> _The problem_: From first line to last, transcribe the listing exactly and skip any image.

> _Raw data_:
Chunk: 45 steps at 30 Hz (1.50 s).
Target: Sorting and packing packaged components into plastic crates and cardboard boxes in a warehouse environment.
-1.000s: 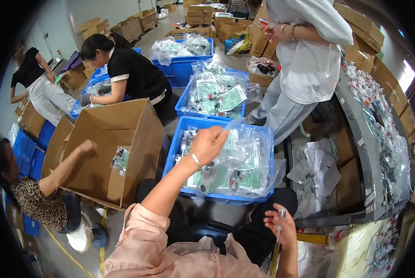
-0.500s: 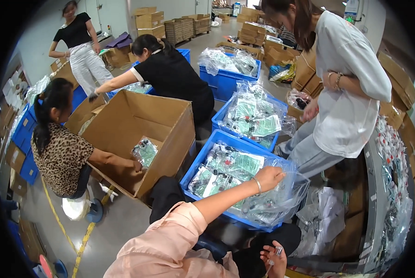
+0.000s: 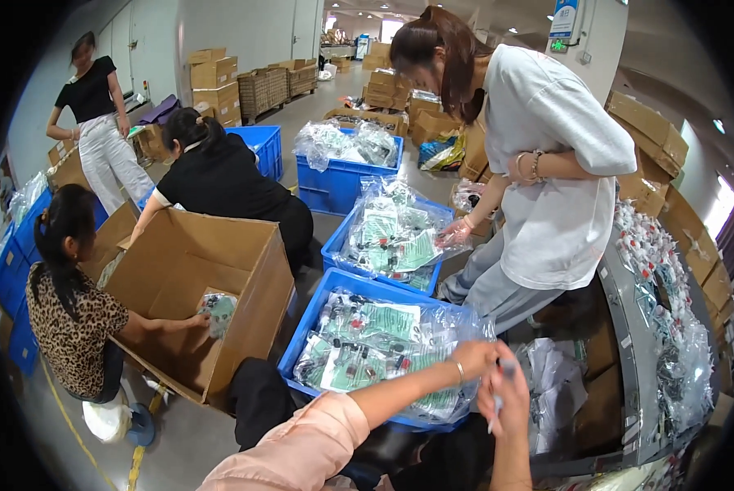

> _Response to the exercise_:
Chunk: 45 steps at 30 Hz (1.50 s).
Target: Sorting and packing packaged components into plastic crates and cardboard boxes in a warehouse environment.
-1.000s: 
-0.500s: 
+0.000s: 

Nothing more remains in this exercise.